The "Flying imams" drama ends not with a bang but a whimper. All charges against the U.S. Airways "John Does" were dropped this week when a federal court accepted the imams' request to absolve the unnamed tipsters. The case has not even entered discovery.
This is good news for ordinary passengers. We're still in some shock that these folks ever risked legal sanction, for the offense of making good-faith tips to airline authorities. Could the country really be so far from the September 11 terrorist attacks that it would ever consider discouraging suspicious-activity reports on an airplane? No, mercifully. From the beginning, this suit had all the trappings of a political stunt by a small number of activists.
For readers who missed this story, six Muslim imams were removed from a plane and questioned in Minneapolis in November when passengers observed and reported what they thought was suspicious behavior by the imams.

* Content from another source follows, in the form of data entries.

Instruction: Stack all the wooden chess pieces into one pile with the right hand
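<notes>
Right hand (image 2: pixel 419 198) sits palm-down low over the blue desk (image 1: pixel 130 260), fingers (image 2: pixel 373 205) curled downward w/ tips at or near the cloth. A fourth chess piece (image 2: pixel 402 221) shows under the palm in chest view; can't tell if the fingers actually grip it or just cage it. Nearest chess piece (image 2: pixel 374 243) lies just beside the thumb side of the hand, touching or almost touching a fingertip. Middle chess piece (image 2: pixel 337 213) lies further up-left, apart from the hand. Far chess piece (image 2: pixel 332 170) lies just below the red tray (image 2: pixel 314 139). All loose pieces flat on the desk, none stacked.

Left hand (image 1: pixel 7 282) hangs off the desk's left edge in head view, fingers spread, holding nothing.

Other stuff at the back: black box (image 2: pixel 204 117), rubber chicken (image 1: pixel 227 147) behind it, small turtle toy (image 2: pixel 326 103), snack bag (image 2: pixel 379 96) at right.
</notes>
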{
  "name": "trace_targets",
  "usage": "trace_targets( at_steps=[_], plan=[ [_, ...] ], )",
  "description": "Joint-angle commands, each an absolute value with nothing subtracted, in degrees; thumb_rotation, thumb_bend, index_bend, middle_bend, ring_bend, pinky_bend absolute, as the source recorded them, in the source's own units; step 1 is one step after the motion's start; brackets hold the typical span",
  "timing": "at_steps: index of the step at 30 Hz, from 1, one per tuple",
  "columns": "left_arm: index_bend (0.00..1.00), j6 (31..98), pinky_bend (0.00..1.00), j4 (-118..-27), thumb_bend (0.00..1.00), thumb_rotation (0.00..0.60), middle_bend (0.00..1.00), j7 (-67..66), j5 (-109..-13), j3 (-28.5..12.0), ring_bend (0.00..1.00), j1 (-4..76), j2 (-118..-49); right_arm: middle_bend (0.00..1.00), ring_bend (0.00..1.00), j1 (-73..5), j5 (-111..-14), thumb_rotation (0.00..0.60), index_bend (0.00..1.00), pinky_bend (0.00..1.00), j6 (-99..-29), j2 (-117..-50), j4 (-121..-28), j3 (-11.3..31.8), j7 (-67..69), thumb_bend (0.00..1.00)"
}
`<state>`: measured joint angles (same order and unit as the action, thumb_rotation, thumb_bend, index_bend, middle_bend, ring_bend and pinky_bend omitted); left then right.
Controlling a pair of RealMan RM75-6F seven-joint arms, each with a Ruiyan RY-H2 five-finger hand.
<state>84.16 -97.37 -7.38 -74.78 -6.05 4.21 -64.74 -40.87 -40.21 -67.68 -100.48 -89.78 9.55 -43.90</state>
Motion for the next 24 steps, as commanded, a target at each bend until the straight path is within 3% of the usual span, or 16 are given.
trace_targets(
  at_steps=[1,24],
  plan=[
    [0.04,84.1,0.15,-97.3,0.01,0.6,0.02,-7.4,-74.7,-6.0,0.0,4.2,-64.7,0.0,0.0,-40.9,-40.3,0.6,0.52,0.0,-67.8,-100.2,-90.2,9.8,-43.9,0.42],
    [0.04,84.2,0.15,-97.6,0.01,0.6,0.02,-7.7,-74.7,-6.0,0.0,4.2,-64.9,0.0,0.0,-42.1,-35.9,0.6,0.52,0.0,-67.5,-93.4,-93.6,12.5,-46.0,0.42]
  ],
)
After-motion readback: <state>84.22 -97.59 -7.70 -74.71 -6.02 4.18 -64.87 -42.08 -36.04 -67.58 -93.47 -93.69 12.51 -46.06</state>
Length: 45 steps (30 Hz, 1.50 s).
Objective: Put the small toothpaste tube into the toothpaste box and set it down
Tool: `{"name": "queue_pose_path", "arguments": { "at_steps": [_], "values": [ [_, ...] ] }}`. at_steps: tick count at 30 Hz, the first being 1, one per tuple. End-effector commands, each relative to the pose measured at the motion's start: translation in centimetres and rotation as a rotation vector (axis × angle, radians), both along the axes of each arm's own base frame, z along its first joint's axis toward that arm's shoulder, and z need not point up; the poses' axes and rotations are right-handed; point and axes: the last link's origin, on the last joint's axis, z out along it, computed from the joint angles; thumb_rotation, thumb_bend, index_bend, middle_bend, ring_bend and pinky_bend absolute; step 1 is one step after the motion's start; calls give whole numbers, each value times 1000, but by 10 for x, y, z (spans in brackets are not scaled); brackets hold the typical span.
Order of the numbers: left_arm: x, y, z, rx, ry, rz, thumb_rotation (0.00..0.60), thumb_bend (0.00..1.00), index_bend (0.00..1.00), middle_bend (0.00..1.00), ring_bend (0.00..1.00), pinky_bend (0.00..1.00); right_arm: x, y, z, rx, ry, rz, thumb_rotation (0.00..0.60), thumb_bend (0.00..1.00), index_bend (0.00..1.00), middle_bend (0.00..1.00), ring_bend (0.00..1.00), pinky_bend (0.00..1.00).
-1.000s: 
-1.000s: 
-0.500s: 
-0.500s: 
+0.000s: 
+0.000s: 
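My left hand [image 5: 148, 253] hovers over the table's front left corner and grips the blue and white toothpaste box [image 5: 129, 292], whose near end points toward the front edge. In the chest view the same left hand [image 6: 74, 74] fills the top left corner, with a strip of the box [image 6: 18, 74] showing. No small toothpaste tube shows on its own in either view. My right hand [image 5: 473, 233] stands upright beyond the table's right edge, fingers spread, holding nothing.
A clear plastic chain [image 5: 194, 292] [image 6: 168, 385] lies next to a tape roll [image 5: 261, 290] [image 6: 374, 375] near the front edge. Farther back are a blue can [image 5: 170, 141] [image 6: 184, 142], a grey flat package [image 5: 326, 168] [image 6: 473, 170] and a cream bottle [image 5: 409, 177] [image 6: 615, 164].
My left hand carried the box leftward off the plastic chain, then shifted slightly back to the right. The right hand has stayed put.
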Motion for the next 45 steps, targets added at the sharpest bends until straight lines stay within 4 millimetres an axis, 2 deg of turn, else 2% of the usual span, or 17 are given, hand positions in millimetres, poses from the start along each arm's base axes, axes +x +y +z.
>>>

The suspicious behavior included disobeying seating assignments, pairing in the front, middle and rear of the plane in manner frequently attributed to some of the September 11 attackers, and requesting but not using metal-tipped seatbelt extenders, which the imams placed on the floor beneath them. For these actions they were taken off the plane, detained and questioned. The imams subsequently sued U.S. Airways, the Minneapolis-St. Paul Metropolitan Airports Commission and the passengers who reported them, citing "fear, depression, mental pain and financial injury" suffered.
The inclusion of the "John Doe" tipsters was what riled most people, since the law rightly encourages such citizen reports. This was one sign how far from the mainstream the plaintiffs were - as was a subsequent attack on this newspaper's reporter, and on the Associated Press, for spurious accusations of unfair treatment. "I'm asking the media to be a little bit more responsible in reporting the facts of the case," the imams' lawyer said in June. "That actually would prevent a lot of issues." By "responsible" he must have meant writing Council on American-Islamic Relations press releases. The imams also tried to bar the media from hearings.
We invite these imams to continue learning the ways of the American political process. No one likes a phony lawsuit - much less a phony lawsuit that preys on ordinary people.